Pour convaincre Berlin d’acheter le F-35, Washington va souligner la participation allemande aux plans nucléaires de l’Otan

Chef d’état-major de la Luftwaffe [force aérienne allemande, ndlr], le général Karl Müllner n’a pas caché, en novembre, sa nette préférence pour le F-35A de Lockheed-Martin, en vue de remplacer les Panavia Tornado, appelés à être retirés du service d’ici quelques années.

« Pour remplacer leurs Tornado, les forces allemandes ont besoin d’un avion de cinquième génération, difficile à détecter par les radars ennemis et capable de frapper des cibles à grande distance », a en effet affirmé le général Müllner. Et d’insister : « Il s’agit vraiment de se donner une capacité de dissuasion. Parce que si vous avez la capacité d’envoyer un avion dans l’espace aérien d’un autre pays sans qu’il se fasse détecter, alors c’est un moyen de dissuasion incroyable. » On ne saurait être plus clair.

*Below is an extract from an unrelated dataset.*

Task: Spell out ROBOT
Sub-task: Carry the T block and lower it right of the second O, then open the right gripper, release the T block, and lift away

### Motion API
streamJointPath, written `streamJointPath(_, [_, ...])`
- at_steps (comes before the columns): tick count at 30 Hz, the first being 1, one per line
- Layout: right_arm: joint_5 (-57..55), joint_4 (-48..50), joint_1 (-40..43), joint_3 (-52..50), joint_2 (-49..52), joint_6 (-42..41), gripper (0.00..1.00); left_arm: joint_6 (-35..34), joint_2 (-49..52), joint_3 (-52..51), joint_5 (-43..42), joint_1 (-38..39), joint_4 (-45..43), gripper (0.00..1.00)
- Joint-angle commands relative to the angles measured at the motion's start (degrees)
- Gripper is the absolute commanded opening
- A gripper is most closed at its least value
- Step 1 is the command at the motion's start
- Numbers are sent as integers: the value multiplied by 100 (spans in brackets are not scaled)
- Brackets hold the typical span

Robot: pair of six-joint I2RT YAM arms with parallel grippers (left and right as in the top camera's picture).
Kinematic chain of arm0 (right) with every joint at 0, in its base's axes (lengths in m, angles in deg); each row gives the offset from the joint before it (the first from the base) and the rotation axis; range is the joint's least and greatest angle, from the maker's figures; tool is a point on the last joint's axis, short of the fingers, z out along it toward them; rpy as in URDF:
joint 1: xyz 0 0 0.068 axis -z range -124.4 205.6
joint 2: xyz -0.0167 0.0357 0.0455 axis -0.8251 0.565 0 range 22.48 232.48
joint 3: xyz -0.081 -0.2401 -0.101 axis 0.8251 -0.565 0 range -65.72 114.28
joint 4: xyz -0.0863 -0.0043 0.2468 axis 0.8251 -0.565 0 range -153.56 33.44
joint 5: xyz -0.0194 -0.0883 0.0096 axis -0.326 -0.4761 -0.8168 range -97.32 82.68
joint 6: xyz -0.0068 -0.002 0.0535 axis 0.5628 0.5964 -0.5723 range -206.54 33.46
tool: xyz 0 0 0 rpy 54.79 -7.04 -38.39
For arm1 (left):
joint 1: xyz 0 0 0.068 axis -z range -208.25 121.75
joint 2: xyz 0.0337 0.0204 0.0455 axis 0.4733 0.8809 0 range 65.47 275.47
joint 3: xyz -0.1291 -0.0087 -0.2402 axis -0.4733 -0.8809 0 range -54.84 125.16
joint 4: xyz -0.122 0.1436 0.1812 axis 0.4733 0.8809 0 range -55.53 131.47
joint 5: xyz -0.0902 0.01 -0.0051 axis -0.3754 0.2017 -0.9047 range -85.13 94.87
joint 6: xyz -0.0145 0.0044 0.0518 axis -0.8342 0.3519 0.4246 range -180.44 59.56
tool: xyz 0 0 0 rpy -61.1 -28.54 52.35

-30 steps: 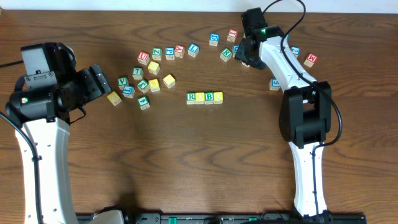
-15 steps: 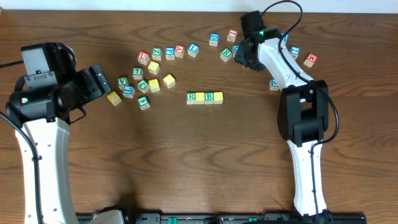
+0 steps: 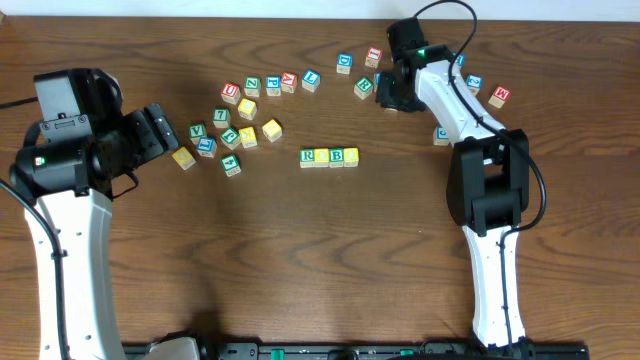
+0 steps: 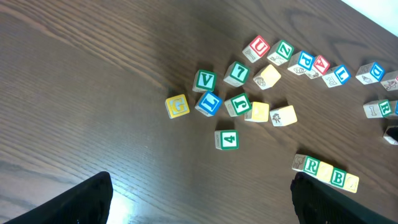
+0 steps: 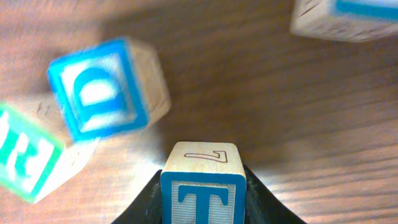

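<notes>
The left arm (image 3: 60,215) stands on the near left, forearm bent in toward the middle. Its claw (image 3: 158,130) hovers low with the fingers (image 4: 74,199) spread wide. The right arm (image 3: 490,230) stretches to the far side, its claw (image 3: 385,95) pointing down and clamped on both sides of the T cube (image 5: 203,190).

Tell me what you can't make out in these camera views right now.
- Overhead: T cube hidden under the right gripper.
- Right wrist: top-right cube cut off by the edge, letter unreadable.
- Right wrist: green-lettered cube blurred, cut by the left edge.
- Overhead: lone cube beside the right arm, letter too small.
</notes>
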Motion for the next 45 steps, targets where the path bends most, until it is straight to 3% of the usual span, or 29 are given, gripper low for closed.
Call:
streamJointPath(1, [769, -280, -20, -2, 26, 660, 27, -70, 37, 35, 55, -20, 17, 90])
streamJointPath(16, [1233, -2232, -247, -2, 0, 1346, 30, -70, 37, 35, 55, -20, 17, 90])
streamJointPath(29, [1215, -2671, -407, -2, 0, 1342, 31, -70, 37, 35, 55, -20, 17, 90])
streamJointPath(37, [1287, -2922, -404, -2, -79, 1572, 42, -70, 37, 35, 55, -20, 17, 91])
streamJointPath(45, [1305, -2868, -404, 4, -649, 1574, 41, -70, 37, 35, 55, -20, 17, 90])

Cependant, du côté des responsables politiques, on se montre nettement moins enthousiaste. D’une part parce que le F-35 est un avion coûteux, tant à l’achat qu’à l’entretien. D’autre part parce que son éventuel achat aurait des implications diplomatiques et industrielles au niveau européen, et en particulier avec la France. Comme l’a souligné Dirk Hoke, le Pdg d’Airbus Defence & Space, acquérir des avions de combats auprès des États-Unis « pourrait affaiblir l’industrie européenne de la défense et la rendre de plus en plus tributaire de la technologie américaine. »

Alors qu’il est question de mettre au point un nouvel avion de combat franco-allemand (à condition de trouver un accord, ce qui est encore loin d’être gagné), Berlin a dit plutôt considérer l’achat d’Eurofighter Typhoon supplémentaires, d’autant plus que ces appareils disposeront de capacités d’attaque air-sol plus élaborées.

Seulement, il y a un élément à prendre en compte. Et il vient d’être rappelé aux dirigeants allemands par Dan Gouré, vice-président du Lexington Institute et spécialiste des questions de défense et de sécurité.

Ainsi, dans le cadre de la dissuasion de l’Otan, les Tornado allemands ont la capacité d’emporter des bombes nucléaires tactiques (ANT) B-61 américaines. En Allemagne, ces dernières sont stockées sur la base aérienne Büchel, située en Rhénanie-Palatinat.

Or, écrit Dan Gouré dans les colonnes de Defense News, « à moins que le remplaçant du Tornado soit capable d’emporter des armes nucléaires, l’Allemagne ne sera pas en mesure de remplir son engagement dans le cadre de l’accord de partage nucléaire de l’Otan. »

Aussi, poursuit M. Gouré, l’aviation allemande à besoin d’un avion capable de mettre en oeuvre ces bombes nucléaires face à des défenses aériennes « avancées ». Pour lui, le Typhoon ne fait clairement pas l’affaire. « Concevoir, tester et certifier une variante de l’Eurofighter à capacité nucléaire prendrait des années à développer et ajouterait des centaines de millions de dollars au coût déjà élevé de cet avion », souligne l’expert américain.

Et parce que « la mission de dissuasion nucléaire doit être crédible dès le début des hostilités », la « capacité du Typhoon, comme tous les chasseurs de quatrième génération, à pénétrer les défenses aériennes intégrées », comme celles de la Russie, est « déjà discutable », estime M. Gouré.

« Un certain nombre de F-35A […] seront modifiés avec le câblage et d’autres équipements pour leur permettre de transporter la B-61. Les plans actuels prévoient la mise en service d’un F-35A à capacité nucléaire au début des années 2020. Ce calendrier respecterait le calendrier de la Luftwaffe pour la retraite de ses combattants Tornado », a encore plaidé Dan Gouré.

Sans en avoir l’air d’y toucher, l’expert américain défend aussi la candidature du F-35A en Belgique, où l’appareil de Lockheed-Martin est en concurrence avec le Typhoon et le Rafale de Dassault-Aviation (ce dernier ayant été proposé en-dehors de l’appel d’offres lancé par Bruxelles, dans le cadre d’un partenariat stratégique plus large). Cette question de la participation aux plans nucléaires de l’Otan avait déjà fait l’objet d’un débat outre-Quiévrain. Et certains en avaient déjà fait un argument de poids en faveur de l’avion américain dit de 5e génération. Reste à voir ce que fera le nouveau gouvernement allemand, sachant l’importance des questions politiques et industrielles soulevées par cette affaire.